**WORK ITEM:**
Please output, without any change, the lines of the material below from the very first through the one with "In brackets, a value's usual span".
================
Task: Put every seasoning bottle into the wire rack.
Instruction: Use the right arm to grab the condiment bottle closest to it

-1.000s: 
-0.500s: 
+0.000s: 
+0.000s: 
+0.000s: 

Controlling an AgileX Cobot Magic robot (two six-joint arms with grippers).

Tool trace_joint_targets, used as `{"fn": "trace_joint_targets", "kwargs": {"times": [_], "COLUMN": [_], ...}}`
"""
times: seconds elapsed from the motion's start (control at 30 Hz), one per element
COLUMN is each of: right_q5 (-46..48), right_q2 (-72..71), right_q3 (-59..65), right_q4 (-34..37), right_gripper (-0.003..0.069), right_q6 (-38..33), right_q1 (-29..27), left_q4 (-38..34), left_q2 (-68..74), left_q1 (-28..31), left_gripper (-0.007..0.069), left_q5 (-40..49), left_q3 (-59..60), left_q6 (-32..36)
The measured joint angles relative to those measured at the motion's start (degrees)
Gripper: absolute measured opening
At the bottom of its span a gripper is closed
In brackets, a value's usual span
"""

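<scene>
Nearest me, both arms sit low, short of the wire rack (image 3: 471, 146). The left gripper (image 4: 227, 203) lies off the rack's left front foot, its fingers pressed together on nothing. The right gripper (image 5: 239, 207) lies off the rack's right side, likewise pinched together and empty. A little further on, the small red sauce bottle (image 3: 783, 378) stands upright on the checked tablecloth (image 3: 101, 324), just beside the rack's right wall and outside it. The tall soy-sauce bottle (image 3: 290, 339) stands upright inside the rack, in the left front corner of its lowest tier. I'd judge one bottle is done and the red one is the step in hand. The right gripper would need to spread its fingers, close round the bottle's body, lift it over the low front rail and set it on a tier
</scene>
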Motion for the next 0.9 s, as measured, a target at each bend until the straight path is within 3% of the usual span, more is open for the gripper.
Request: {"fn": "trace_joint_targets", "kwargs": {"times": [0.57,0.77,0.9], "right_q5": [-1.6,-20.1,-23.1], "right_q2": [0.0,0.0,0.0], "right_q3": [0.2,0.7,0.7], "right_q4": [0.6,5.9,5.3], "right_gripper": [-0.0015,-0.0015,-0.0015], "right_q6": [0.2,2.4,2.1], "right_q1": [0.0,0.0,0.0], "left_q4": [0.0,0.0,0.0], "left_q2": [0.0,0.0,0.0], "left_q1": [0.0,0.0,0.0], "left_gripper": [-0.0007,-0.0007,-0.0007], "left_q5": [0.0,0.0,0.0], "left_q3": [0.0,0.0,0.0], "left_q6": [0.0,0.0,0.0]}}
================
**EXERCISE OUTPUT:**
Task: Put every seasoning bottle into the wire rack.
Instruction: Use the right arm to grab the condiment bottle closest to it

-1.000s: 
-0.500s: 
+0.000s: 
+0.000s: 
+0.000s: 

Controlling an AgileX Cobot Magic robot (two six-joint arms with grippers).

Tool trace_joint_targets, used as `{"fn": "trace_joint_targets", "kwargs": {"times": [_], "COLUMN": [_], ...}}`
"""
times: seconds elapsed from the motion's start (control at 30 Hz), one per element
COLUMN is each of: right_q5 (-46..48), right_q2 (-72..71), right_q3 (-59..65), right_q4 (-34..37), right_gripper (-0.003..0.069), right_q6 (-38..33), right_q1 (-29..27), left_q4 (-38..34), left_q2 (-68..74), left_q1 (-28..31), left_gripper (-0.007..0.069), left_q5 (-40..49), left_q3 (-59..60), left_q6 (-32..36)
The measured joint angles relative to those measured at the motion's start (degrees)
Gripper: absolute measured opening
At the bottom of its span a gripper is closed
In brackets, a value's usual span

For this exercise, nothing further remains.